• [ABOUT THIS EXERCISE]:
The word to find is "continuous". State how many lines below contain it, giving only the number.

• [Records drawn from a dataset]:
========
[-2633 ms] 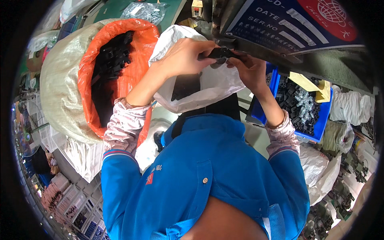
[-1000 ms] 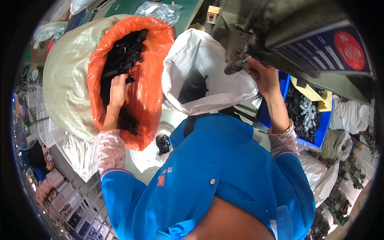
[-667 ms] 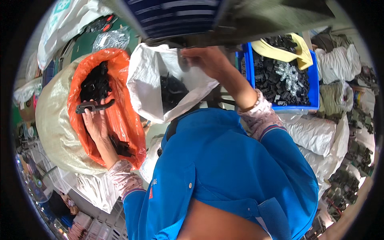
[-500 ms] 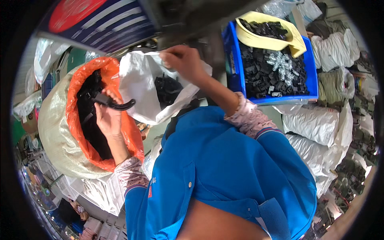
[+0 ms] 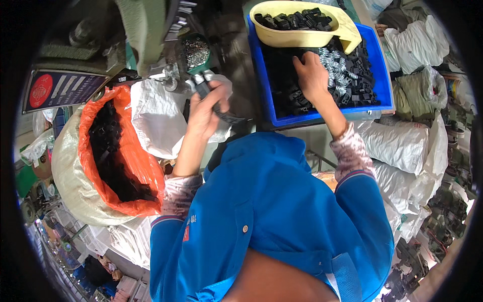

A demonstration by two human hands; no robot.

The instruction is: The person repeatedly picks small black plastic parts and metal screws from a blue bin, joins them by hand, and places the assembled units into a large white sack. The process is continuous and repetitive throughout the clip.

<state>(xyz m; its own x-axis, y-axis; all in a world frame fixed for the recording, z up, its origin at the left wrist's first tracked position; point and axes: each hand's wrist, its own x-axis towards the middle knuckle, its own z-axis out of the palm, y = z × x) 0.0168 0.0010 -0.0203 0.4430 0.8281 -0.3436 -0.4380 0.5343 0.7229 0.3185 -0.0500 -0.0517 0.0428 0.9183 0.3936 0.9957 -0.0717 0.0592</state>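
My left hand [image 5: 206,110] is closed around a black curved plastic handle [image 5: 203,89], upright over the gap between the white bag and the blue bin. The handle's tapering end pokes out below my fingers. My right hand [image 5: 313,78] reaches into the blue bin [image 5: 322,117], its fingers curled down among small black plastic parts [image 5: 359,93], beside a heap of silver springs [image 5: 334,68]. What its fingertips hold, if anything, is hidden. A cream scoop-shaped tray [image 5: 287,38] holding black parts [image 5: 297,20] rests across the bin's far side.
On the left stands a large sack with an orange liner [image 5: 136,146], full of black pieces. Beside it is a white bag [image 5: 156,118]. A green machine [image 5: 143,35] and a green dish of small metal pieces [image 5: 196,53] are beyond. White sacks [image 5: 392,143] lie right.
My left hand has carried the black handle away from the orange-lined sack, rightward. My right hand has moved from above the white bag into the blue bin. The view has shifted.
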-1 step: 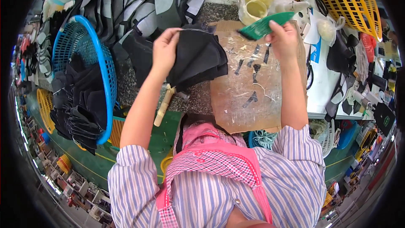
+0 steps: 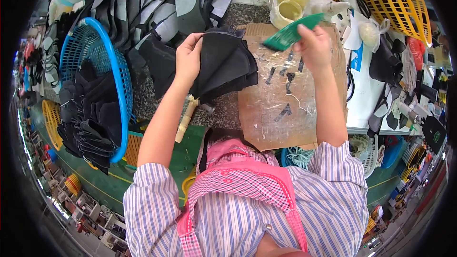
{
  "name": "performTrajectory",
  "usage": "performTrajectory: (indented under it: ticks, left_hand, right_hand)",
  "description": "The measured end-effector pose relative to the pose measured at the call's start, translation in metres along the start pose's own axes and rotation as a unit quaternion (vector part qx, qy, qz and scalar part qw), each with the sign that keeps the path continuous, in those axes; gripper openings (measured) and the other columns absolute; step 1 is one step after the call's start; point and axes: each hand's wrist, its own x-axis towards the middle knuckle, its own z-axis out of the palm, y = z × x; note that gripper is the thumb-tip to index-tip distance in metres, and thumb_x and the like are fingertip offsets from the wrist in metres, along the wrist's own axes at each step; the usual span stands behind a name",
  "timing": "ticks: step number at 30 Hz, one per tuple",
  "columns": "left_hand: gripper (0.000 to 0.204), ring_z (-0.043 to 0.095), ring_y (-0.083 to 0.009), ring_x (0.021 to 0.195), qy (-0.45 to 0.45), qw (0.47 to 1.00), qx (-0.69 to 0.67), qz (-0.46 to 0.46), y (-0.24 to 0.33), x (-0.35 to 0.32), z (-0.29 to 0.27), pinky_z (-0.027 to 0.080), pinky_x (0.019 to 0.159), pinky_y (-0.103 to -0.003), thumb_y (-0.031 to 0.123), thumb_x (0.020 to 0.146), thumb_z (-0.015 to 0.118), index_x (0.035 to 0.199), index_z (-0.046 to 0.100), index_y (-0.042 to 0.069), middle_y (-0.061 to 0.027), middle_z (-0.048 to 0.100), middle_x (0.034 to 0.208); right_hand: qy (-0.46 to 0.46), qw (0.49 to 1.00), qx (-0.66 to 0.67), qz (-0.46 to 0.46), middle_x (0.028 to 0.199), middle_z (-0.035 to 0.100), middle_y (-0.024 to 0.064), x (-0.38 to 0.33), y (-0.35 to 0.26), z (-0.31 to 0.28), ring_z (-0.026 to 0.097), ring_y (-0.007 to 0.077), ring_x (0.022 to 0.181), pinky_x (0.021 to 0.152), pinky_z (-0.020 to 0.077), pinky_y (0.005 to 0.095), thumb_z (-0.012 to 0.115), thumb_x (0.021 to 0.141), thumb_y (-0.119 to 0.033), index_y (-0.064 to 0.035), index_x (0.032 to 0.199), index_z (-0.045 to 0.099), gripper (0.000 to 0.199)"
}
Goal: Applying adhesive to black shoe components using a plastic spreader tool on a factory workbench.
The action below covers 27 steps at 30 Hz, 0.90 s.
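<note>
My left hand [image 2: 188, 59] grips a stack of black fabric pieces [image 2: 228, 66] by its upper left edge and holds it over the speckled bench. My right hand [image 2: 312, 47] holds a flat green brush [image 2: 288, 34] just right of the stack, its bristle end pointing left toward the pieces. Both are above a glue-stained cardboard sheet [image 2: 285, 114] that lies on the bench in front of me. A pale open glue pot [image 2: 284, 13] stands just beyond the brush.
A blue plastic basket [image 2: 121, 81] at left holds more black pieces [image 2: 88, 119]. Rows of grey and black cut pieces [image 2: 157, 4] lie at the back. A yellow basket [image 2: 395, 0] sits at far right. A pale-handled tool [image 2: 184, 120] lies under my left forearm.
</note>
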Motion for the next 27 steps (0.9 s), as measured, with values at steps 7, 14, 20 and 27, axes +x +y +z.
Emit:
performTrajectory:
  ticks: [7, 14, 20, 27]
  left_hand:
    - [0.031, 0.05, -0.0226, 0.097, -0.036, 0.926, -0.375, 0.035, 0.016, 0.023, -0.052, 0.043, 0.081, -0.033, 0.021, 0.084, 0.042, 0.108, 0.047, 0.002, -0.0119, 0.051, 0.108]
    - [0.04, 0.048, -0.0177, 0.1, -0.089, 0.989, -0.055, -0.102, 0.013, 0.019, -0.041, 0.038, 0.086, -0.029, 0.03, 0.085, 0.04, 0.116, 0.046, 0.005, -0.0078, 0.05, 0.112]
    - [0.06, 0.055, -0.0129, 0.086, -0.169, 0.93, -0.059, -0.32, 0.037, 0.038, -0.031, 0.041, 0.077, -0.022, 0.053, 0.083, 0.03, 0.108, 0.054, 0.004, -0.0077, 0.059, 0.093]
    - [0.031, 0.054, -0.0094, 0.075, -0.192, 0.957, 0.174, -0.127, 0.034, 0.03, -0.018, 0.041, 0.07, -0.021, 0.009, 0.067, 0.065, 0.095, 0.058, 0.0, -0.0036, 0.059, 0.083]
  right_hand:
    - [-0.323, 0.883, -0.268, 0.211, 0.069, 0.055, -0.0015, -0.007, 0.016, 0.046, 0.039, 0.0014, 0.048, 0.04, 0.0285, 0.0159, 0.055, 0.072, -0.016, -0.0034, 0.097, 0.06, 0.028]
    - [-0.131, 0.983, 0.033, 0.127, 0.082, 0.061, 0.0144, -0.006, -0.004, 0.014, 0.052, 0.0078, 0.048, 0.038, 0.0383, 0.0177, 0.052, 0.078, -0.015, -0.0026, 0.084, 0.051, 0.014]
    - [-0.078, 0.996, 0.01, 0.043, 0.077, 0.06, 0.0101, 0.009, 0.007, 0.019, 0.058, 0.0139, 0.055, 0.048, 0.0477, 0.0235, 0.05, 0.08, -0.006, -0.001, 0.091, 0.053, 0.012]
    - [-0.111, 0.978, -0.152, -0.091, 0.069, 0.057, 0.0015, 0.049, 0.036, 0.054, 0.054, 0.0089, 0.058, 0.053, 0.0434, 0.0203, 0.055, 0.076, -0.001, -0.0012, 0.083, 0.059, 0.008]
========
• [WRITTEN RESPONSE]:
2